Para que não restem dúvidas: considero-me uma boa pessoa e gosto de animais, preocupo-me com o próximo, ajudo os outros, não faço mal a ninguém e envolvo-me em questões sociais. Mas fico um bocado farta ao constatar que tenho de ser, agora, diariamente, bombardeada com fotografias de coelhos, gatos, osgas e grilos e que sei eu mais; que estão todos “a precisar de um lar”, “a precisar de um transplante”, “a morrer” ou simplesmente “muito queridos e quase humanos, olhem como eles são indivíduos especiais com personalidade”, etc, etc
Não é que eu tenha algo contra um ideal de convivência em harmonia cósmica, sem guerras nem poluição e com felicidade e paz para todos os seres. Mas tanta coisa já se torna insuportável e roça quase, a meu ver, uma espécie de loucura. Sinto, eu separo o meu lixo. Não, eu não vou dar porrada em gatos doentes nem vou abandonar um cão velho no meio da estrada. Ok, eu posso olhar para os rótulo do champô para ver se não foi testado em coelhinhos ou coisa que o valha. Mas, por favor, acalmem-se um pouco.
Primeiro, acabem com essa coisa de culpabilizar o ser humano de todo o mal que há no mundo: desde sempre que os animais se comem e matam uns aos outros. Não que eu ache isso bom (nem estou a desculpar nada) mas é que já chega essa ideia da expiação constante e do “peço desculpa por ser humano oh, sou tão péssimo por ser humano (e olhem os animaizinhos, como são peludos e puros)”.

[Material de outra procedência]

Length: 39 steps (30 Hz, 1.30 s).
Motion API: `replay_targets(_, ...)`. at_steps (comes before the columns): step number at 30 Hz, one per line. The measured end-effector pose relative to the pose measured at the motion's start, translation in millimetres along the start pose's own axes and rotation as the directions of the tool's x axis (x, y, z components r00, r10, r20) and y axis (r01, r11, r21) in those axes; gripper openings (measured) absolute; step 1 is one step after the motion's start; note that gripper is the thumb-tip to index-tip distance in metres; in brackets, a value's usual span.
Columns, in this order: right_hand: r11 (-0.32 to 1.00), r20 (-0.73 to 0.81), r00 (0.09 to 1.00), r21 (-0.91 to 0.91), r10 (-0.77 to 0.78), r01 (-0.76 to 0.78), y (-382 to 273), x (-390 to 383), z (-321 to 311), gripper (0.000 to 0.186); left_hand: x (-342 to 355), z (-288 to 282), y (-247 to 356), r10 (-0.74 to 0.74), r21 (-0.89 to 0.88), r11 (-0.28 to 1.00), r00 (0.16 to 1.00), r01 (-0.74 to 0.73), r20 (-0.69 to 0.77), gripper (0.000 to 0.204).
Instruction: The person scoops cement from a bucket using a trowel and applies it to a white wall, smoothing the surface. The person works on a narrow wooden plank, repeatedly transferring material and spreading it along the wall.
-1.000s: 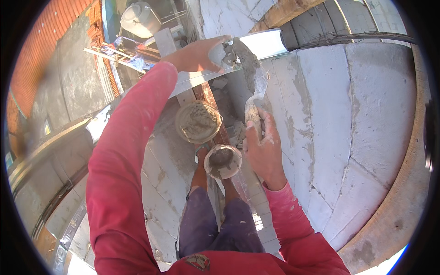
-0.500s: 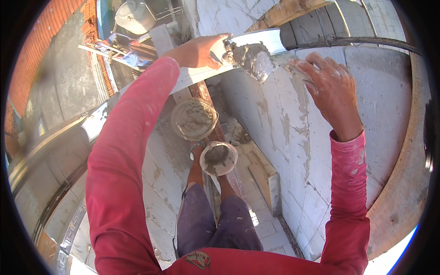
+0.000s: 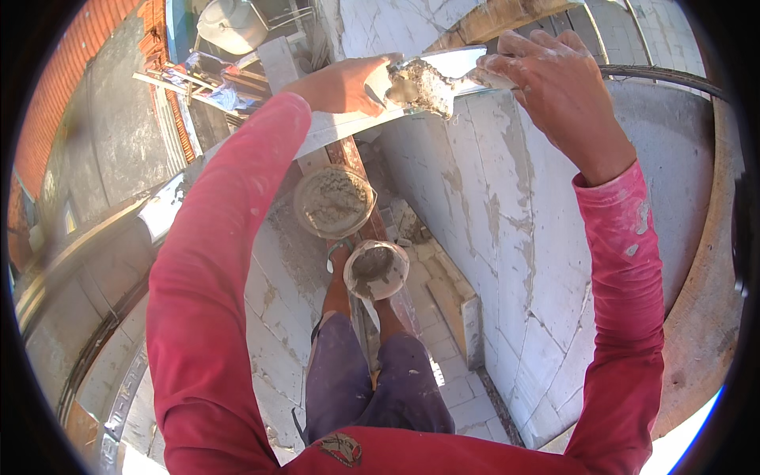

Segundo, eu posso beber o meu leite se me apetecer e não tem de ser de soja. Posso gostar de carne, tal como os meus antepassados desde há milhares de anos o fazem, e isso não me torna num monstro. E posso não estar constantemente obcecado/a com a quantidade de insecticidas na minha alface, a sério, isso não tem de ser uma preocupação constante.

Era interessante que essas pessoas que passam os dias a pôr fotografias de rabanetes biológicos, cães perdidos e/ou maltratados no facebook olhassem um pouco para o mundo à sua volta: o dos humanos. De certeza que há muita injustiça na nossa terra, a esse nível, também que com tanta  confusão de animais e plantas em extinção, acaba por lhes escapar. Aliás, talvez essas manifestações todas derivem de questões politico-eocnomicas, que nos compete combater, em larga escala. Não é para generalizar mas, segundo a minha experiência, essa gente acaba muitas vezes por se esquecer de contemplar os problemas e as dificuldades muito piores dos seus pares: recorde-se, as pessoas.